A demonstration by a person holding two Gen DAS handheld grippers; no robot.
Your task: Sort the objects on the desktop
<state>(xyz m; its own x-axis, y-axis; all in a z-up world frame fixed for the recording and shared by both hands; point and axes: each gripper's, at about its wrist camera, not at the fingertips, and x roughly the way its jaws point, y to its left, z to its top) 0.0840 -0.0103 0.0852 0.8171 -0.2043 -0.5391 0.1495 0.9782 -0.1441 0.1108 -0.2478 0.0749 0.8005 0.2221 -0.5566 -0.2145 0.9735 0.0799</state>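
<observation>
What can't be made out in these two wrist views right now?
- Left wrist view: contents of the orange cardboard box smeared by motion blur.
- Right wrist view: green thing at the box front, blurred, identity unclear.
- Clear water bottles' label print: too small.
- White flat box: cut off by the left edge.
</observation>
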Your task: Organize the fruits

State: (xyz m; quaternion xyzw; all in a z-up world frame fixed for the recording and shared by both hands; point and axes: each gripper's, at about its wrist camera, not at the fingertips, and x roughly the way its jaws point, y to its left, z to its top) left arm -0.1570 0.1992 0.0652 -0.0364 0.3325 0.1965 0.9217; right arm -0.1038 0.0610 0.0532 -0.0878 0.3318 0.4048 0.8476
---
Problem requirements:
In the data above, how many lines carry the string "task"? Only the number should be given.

Reply:
2